The task is: for given list of elements and X element, remove an element after X if it is not equal to X. Example: (a 8 2 a a 5 a) X=a, expecting (a 2 a a a). I have code that removes an element before X, so it gives me (a 8 a a a) instead. How do I fix it?
(defun purgatory (n w)
(cond ((null w) nil)
((and (eq (cadr w) n) (not (eq (car w) (cadr w)))) (purgatory n (cdr w)))
((cons (car w) (purgatory n (cdr w))))))
I think you are on the right lines with a recursive algorithm. I think that the algorithm works better as a tail-optimised recursion. You take an in-list and an X, and build up an out-list. The output is reversed, and so reverse needs to be applied at the end, thus:
(defparameter my-list '(a 8 2 a a 5 a))
(defun remove-after (in-list X &optional (out-list '()) (last '()))
(if (null in-list)
(reverse out-list)
(if (and (eql last X) (not (eql (car in-list) X)))

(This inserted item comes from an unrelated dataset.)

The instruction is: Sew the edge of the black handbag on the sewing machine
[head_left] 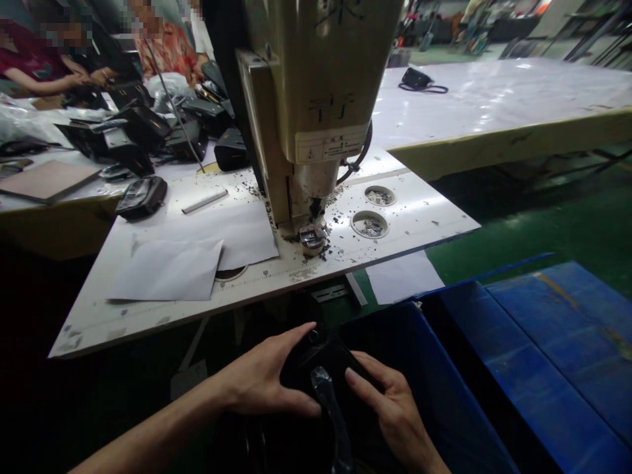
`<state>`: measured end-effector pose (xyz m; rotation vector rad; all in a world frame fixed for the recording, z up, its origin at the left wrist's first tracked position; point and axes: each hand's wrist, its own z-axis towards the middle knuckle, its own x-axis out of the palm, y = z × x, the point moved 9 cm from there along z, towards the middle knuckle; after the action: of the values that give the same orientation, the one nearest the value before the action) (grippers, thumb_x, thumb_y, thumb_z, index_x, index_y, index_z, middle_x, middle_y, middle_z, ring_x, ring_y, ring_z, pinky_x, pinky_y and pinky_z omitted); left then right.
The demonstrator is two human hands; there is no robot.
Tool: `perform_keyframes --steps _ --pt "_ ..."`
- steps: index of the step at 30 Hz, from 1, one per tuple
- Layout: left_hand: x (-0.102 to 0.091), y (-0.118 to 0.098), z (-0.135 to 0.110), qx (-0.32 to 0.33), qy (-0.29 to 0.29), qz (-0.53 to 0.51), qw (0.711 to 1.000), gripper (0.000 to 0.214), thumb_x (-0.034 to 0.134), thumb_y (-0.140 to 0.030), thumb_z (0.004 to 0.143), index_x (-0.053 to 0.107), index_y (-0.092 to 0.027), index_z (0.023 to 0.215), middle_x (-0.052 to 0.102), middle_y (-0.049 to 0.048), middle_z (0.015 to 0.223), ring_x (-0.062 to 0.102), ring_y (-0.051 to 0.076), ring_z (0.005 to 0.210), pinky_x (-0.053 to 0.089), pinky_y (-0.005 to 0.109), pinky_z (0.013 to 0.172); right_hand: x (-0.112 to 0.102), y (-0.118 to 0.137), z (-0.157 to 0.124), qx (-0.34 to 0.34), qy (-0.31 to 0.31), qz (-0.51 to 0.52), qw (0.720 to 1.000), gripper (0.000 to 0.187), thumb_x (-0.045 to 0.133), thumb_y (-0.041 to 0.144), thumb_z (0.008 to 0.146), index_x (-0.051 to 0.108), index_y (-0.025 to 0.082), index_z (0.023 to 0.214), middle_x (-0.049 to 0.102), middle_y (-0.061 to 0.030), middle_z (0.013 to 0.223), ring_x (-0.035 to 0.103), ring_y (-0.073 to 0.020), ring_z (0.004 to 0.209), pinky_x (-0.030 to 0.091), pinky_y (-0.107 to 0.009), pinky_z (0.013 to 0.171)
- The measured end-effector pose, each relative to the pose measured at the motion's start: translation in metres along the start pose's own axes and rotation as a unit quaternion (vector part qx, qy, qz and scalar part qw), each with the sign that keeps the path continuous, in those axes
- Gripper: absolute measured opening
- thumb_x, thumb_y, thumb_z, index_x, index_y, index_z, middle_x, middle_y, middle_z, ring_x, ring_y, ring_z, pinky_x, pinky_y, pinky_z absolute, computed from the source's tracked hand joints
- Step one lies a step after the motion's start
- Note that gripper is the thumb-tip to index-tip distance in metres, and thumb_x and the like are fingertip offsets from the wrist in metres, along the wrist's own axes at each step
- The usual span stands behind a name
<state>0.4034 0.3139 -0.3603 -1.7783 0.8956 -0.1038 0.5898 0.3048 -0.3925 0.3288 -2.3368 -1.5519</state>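
Low in front of me, below the table edge, both hands hold a black bag (334,359). My left hand (264,375) grips its left side, thumb across the near face and fingers along the top. On the right side, my right hand (392,401) is closed with the thumb on the front and the fingers behind. A strap wrapped in clear plastic (323,388) hangs down the bag between my hands. A small metal ring (314,336) shows at the top by my left fingertips. The bag's lower part melts into dark shadow.
A machine head (320,85) stands over a white tabletop (419,210) strewn with black scraps. White paper (172,270), a silver pen-like stick (205,201) and a black pouch (143,197) lie leftward. Blue boxes (553,342) flank my right. People sit behind piled black bags (138,125).
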Motion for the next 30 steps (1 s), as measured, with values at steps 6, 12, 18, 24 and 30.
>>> perform_keyframes --steps 6,12,18,24,30 --pt "-0.001 0.010 0.006 -0.011 0.028 -0.155 0.987 0.054 0.046 -0.053 0.106 0.050 -0.030 0.154 0.053 0.0033 0.160 0.047 0.028 0.149 0.026 0.048 0.129 -0.003 -0.008 -0.004 0.031 -0.002 0.039 0.999 0.038 0.068 0.050 0.095 0.080 0.022 0.117 0.075 -0.0064 0.100 0.067 -0.0299 0.095 0.052 -0.039 0.085" --pt "-0.001 0.011 0.019 0.022 0.011 -0.157 0.987 0.048 0.053 -0.049 0.104 0.061 -0.025 0.145 0.069 0.0043 0.142 0.061 0.028 0.132 0.042 0.041 0.117 0.001 -0.002 -0.004 0.011 -0.001 0.037 0.999 0.035 0.069 0.049 0.095 0.081 0.021 0.114 0.074 -0.0071 0.103 0.066 -0.0305 0.098 0.051 -0.038 0.083" --pt "0.009 0.016 0.025 -0.020 0.017 -0.157 0.987 0.047 0.051 -0.055 0.103 0.074 -0.017 0.121 0.076 0.0051 0.110 0.067 0.026 0.102 0.053 0.035 0.093 0.004 0.003 -0.006 -0.008 -0.009 0.010 1.000 0.033 0.068 0.048 0.096 0.082 0.023 0.112 0.076 -0.0063 0.107 0.067 -0.0300 0.100 0.050 -0.038 0.087" --pt "0.015 0.025 0.029 -0.030 0.018 -0.191 0.981 0.049 0.052 -0.054 0.103 0.072 -0.017 0.128 0.076 0.0060 0.112 0.066 0.026 0.104 0.050 0.036 0.095 0.004 0.003 -0.001 -0.004 -0.021 0.018 1.000 0.033 0.070 0.050 0.095 0.083 0.023 0.107 0.075 -0.0052 0.097 0.067 -0.0288 0.095 0.050 -0.038 0.085" --pt "0.018 0.033 0.031 -0.047 0.024 -0.195 0.979 0.050 0.053 -0.056 0.102 0.073 -0.017 0.127 0.075 0.0053 0.111 0.065 0.026 0.104 0.051 0.035 0.093 0.004 0.001 -0.002 -0.004 -0.027 0.025 0.999 0.032 0.070 0.050 0.094 0.084 0.023 0.107 0.074 -0.0049 0.096 0.067 -0.0287 0.095 0.050 -0.038 0.085"
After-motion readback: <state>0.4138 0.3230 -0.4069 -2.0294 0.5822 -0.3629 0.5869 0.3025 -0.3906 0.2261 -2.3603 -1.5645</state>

(remove-after (cdr in-list) X out-list (car in-list))
(remove-after (cdr in-list) X (cons (car in-list) out-list) (car in-list))
)))
; (A 2 A A A)
As for the non-tail algorithm, I think this does it:
(defun purgatory (n w)
(cond ((null w) nil)
((and (eq (car w) n) (not (eq n (cadr w)))) (cons (car w) (purgatory n (cddr w))))
(t (cons (car w) (purgatory n (cdr w))))
))
; (A 2 A A A)
So, if the first element is n and the next is not n, then add n at the front of the algorithm, but skip cddr the next element. Otherwise, add the first element to the front of the algorithm, no skip cdr.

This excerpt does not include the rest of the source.